About this exercise: What is needed here is an exact copy of all the records below.

Record set:
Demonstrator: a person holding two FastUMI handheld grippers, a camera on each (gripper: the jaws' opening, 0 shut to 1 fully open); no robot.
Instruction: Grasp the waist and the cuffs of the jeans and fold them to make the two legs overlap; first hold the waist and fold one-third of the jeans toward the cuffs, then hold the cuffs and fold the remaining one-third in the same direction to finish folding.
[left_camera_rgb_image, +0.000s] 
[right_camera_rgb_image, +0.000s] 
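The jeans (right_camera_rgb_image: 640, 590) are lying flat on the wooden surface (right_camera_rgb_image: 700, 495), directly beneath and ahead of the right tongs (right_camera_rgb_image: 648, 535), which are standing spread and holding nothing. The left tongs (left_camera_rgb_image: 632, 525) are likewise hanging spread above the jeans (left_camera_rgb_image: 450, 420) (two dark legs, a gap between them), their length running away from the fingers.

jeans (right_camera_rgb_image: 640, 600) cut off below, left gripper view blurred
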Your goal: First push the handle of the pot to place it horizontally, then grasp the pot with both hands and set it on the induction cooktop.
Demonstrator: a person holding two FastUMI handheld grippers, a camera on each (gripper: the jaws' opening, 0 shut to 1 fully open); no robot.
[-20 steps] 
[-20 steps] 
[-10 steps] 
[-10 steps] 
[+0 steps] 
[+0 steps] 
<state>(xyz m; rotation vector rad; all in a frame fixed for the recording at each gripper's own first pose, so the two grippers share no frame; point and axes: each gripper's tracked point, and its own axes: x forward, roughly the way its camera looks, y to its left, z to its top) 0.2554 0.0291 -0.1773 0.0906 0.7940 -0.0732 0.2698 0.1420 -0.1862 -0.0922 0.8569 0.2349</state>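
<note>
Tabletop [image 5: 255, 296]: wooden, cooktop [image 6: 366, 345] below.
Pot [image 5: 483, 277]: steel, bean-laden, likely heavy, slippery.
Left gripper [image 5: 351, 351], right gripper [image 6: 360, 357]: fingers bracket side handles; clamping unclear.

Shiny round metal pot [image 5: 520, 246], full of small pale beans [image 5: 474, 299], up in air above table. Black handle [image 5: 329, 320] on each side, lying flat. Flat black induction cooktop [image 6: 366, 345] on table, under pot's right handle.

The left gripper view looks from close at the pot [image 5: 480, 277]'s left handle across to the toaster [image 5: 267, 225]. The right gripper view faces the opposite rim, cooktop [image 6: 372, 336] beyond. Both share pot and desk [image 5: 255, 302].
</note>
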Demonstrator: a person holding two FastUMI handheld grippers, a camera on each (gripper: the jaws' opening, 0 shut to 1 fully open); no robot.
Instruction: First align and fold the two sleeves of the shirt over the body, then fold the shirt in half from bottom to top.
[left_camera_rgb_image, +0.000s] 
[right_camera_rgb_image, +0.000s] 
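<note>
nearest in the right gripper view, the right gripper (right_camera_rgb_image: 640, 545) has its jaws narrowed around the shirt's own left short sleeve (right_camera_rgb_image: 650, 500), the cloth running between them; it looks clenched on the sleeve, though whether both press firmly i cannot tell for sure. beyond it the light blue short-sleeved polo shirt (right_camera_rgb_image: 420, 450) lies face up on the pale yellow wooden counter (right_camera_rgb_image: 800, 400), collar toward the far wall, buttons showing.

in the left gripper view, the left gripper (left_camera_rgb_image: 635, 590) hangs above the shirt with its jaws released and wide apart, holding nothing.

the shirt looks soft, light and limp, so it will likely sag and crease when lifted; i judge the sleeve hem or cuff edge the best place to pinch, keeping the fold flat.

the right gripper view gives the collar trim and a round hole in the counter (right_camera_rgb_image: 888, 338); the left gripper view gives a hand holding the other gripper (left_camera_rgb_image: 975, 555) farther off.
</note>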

Output for this task:
Demonstrator: a person holding two FastUMI handheld grippers, a camera on each (gripper: the jaws' opening, 0 shut to 1 fully open); no robot.
Instruction: Grasp the waist and the cuffs of the jeans and fold them to make the two legs overlap; first hold the waist and fold one-third of the jeans toward the cuffs, then hold the cuffs and fold the remaining one-third in the same direction to finish folding.
[left_camera_rgb_image, +0.000s] 
[right_camera_rgb_image, +0.000s] 
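The jeans (right_camera_rgb_image: 640, 590) are lying flat on the wooden surface (right_camera_rgb_image: 700, 495), directly beneath and ahead of the right tongs (right_camera_rgb_image: 648, 535), which are standing spread and holding nothing. The left tongs (left_camera_rgb_image: 632, 525) are likewise hanging spread above the jeans (left_camera_rgb_image: 450, 420) (two dark legs, a gap between them), their length running away from the fingers.

jeans (right_camera_rgb_image: 640, 600) cut off below, left gripper view blurred
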Your goal: First push the handle of the pot to place it horizontally, then grasp the pot with both hands and set it on the induction cooktop.
Demonstrator: a person holding two FastUMI handheld grippers, a camera on each (gripper: the jaws' opening, 0 shut to 1 fully open); no robot.
[-20 steps] 
[-20 steps] 
[-10 steps] 
[-10 steps] 
[+0 steps] 
[+0 steps] 
<state>(xyz m; rotation vector rad; all in a frame fixed for the recording at each gripper's own first pose, so the two grippers share no frame; point and axes: each gripper's tracked point, and its own axes: x forward, roughly the way its camera looks, y to its left, z to its top) 0.2554 0.0291 -0.1773 0.0906 0.7940 -0.0732 0.2698 0.1420 -0.1862 -0.0922 0.8569 0.2349</state>
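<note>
Tabletop [image 5: 255, 296]: wooden, cooktop [image 6: 366, 345] below.
Pot [image 5: 483, 277]: steel, bean-laden, likely heavy, slippery.
Left gripper [image 5: 351, 351], right gripper [image 6: 360, 357]: fingers bracket side handles; clamping unclear.

Shiny round metal pot [image 5: 520, 246], full of small pale beans [image 5: 474, 299], up in air above table. Black handle [image 5: 329, 320] on each side, lying flat. Flat black induction cooktop [image 6: 366, 345] on table, under pot's right handle.

The left gripper view looks from close at the pot [image 5: 480, 277]'s left handle across to the toaster [image 5: 267, 225]. The right gripper view faces the opposite rim, cooktop [image 6: 372, 336] beyond. Both share pot and desk [image 5: 255, 302].
</note>
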Demonstrator: a person holding two FastUMI handheld grippers, a camera on each (gripper: the jaws' opening, 0 shut to 1 fully open); no robot.
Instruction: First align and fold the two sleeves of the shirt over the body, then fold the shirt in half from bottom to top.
[left_camera_rgb_image, +0.000s] 
[right_camera_rgb_image, +0.000s] 
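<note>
nearest in the right gripper view, the right gripper (right_camera_rgb_image: 640, 545) has its jaws narrowed around the shirt's own left short sleeve (right_camera_rgb_image: 650, 500), the cloth running between them; it looks clenched on the sleeve, though whether both press firmly i cannot tell for sure. beyond it the light blue short-sleeved polo shirt (right_camera_rgb_image: 420, 450) lies face up on the pale yellow wooden counter (right_camera_rgb_image: 800, 400), collar toward the far wall, buttons showing.

in the left gripper view, the left gripper (left_camera_rgb_image: 635, 590) hangs above the shirt with its jaws released and wide apart, holding nothing.

the shirt looks soft, light and limp, so it will likely sag and crease when lifted; i judge the sleeve hem or cuff edge the best place to pinch, keeping the fold flat.

the right gripper view gives the collar trim and a round hole in the counter (right_camera_rgb_image: 888, 338); the left gripper view gives a hand holding the other gripper (left_camera_rgb_image: 975, 555) farther off.
</note>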

No more work is needed for this exercise.